I was promised by human resources that I would not face any retaliation following my reporting of the incident. But much the way articulating institutionalized discrimination and abuse is an elusive undertaking, so too is preventing retaliation. I faced more than a decade of retaliation from this man for reporting him to the ethics department, even long after he was no longer my boss. Even long after I moved to a new department, I dropped to part-time to pursue work at a different institution, and I removed myself from every opportunity that would have meant even the slightest possibility of having to be in the same room as him, even on the same email thread. I watched from the sidelines as he bad-mouthed me and my work to anyone who would listen. I opened text messages from colleagues who felt compelled to let me know that he had, once again, announced during a meeting that he hated me.
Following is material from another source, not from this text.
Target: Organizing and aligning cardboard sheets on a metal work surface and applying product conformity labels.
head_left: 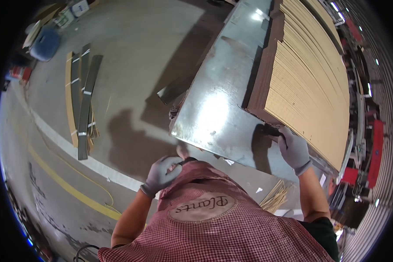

I consulted an attorney who specialized in libel and defamation. I watched as women who had worked for our institution for years left their jobs to avoid his vengeful behavior toward them. Every few years, I filed an HR complaint when I just could not stomach not speaking up.

Eventually, after more than a decade, his position was restructured out of the institution, leaving behind it two wakes of unresolved destruction. First, the disruption of my own career trajectory and that of other women in the organization whose stories paralleled my own, if not in specific detail, in outcome. Second, the lingering questions of why and how his destructive and toxic behavior was allowed to continue for as long as it did; whether human resource professionals are aware of, can recognize, and are equipped to support the outcomes of toxic leadership; and whose responsibility it is to address such situations and how. Failure to address such questions, unfortunately, will only lead to perpetuation not only of toxic masculinity but also of the silencing of women's voices and its resulting psychological distress.